A technical writeup of my hand-tracked Rock Paper Scissors project, including how MediaPipe Hands works, how the browser app uses landmarks, and how simple gesture logic turns hand positions into gameplay.

Building a Hand-Tracked Rock Paper Scissors Game with MediaPipe

I built this project as a simple way to make computer vision interactive. The main experience is a webcam-based Rock Paper Scissors game where you play against a randomized AI opponent, but I also added a second demo where a one-finger pointing gesture controls a Snake game. Both experiences are built around the same idea: let a real-time hand tracking model do the hard perception work, then use lightweight application logic to turn landmarks into game decisions.

At a glance the stack is very small. The UI is plain HTML, CSS, and JavaScript. MediaPipe Hands runs in the browser and provides the 21 hand landmarks on each frame.
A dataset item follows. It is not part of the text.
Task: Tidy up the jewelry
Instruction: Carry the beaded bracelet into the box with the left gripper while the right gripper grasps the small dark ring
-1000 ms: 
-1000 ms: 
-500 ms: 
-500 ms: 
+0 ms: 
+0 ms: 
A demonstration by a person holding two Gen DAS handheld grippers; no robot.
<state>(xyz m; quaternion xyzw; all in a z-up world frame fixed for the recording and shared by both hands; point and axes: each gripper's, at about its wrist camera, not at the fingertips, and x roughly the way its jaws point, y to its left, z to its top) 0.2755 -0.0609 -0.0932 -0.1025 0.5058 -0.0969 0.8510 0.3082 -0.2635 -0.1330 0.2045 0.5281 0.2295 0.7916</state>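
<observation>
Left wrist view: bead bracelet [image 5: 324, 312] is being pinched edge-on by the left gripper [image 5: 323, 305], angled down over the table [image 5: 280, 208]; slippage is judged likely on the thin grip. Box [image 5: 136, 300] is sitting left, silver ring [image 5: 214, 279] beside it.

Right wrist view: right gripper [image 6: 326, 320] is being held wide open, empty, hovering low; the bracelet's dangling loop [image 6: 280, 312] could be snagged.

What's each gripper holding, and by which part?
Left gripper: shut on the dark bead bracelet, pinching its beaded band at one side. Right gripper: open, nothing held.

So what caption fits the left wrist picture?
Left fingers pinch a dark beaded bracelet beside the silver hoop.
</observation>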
A tiny Python server is only used to serve the files over http://localhost, because webcam APIs are restricted in insecure contexts and browsers will not reliably allow camera access from file://.
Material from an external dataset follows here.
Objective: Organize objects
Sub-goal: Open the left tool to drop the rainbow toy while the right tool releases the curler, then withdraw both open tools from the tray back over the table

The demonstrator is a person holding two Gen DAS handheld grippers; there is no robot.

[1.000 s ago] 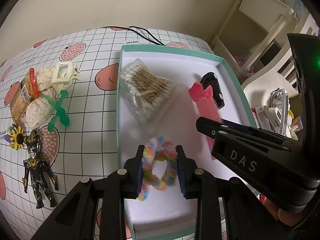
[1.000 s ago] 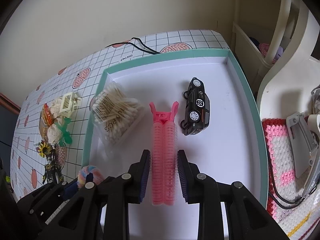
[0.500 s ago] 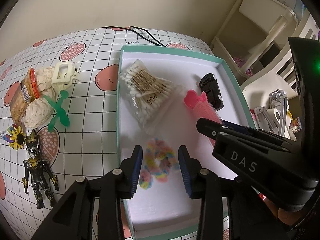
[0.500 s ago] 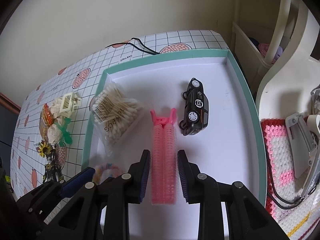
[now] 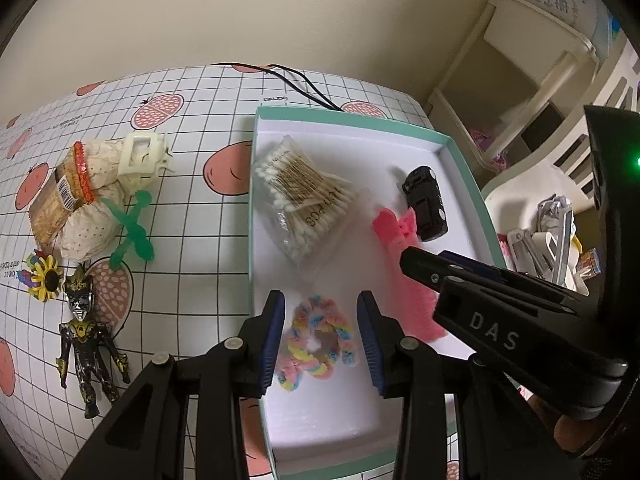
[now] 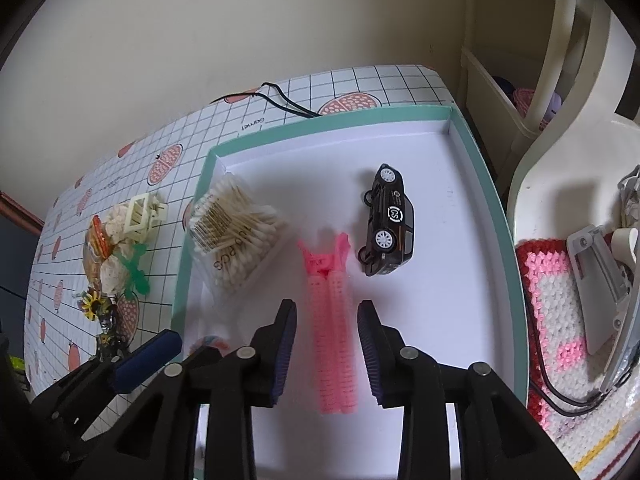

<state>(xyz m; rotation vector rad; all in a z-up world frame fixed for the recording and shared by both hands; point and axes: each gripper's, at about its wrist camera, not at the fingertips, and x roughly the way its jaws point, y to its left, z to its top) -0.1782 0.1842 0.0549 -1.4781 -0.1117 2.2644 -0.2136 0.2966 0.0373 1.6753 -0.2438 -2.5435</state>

Rock Paper Scissors running at Open House The Rock Paper Scissors demo running live with the detected hand skeleton over the camera feed.

Why I chose MediaPipe

MediaPipe Hands was the right fit for this project because it solves the hardest part of the problem already: robust real-time hand landmark detection. I did not want to train a custom image classifier, collect gesture data, or build a full tracking pipeline from scratch just to recognize three hand signs. What I actually needed was a fast stream of structured hand coordinates that I could reason about deterministically.
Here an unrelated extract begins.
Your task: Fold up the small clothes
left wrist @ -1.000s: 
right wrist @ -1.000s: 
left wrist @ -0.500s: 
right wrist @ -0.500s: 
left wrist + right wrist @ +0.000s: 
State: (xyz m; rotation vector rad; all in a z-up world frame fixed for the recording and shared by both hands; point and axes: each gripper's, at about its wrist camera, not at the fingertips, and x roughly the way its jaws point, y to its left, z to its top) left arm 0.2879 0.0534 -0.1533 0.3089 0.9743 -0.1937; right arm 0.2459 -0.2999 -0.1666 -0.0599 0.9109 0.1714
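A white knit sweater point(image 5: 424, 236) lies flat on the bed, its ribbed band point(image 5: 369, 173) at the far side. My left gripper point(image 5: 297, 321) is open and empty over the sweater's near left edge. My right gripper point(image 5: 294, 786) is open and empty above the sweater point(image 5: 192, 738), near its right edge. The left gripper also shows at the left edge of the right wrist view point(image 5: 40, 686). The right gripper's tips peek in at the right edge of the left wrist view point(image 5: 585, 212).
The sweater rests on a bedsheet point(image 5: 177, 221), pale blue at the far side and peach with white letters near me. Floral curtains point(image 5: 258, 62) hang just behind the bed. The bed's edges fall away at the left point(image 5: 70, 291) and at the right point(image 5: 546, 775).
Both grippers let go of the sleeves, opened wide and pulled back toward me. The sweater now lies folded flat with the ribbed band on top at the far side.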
That is the key design choice in this project. The “ML algorithm” is not a custom model I trained for rock, paper, or scissors. Instead, the machine learning portion is MediaPipe’s hand detector and landmark model, and my code sits on top of that as a rule-based classifier. Once the model gives me fingertip, knuckle, and wrist positions, classifying a handshape becomes a geometry problem instead of an image classification problem.

MediaPipe also fits the deployment story well. Because it runs client-side in the browser, there is no inference server, no GPU dependency, no backend API for frame uploads, and no privacy concern from shipping webcam frames to a remote service. The browser gets the camera stream, MediaPipe returns landmarks, and the game logic reacts immediately in the same page.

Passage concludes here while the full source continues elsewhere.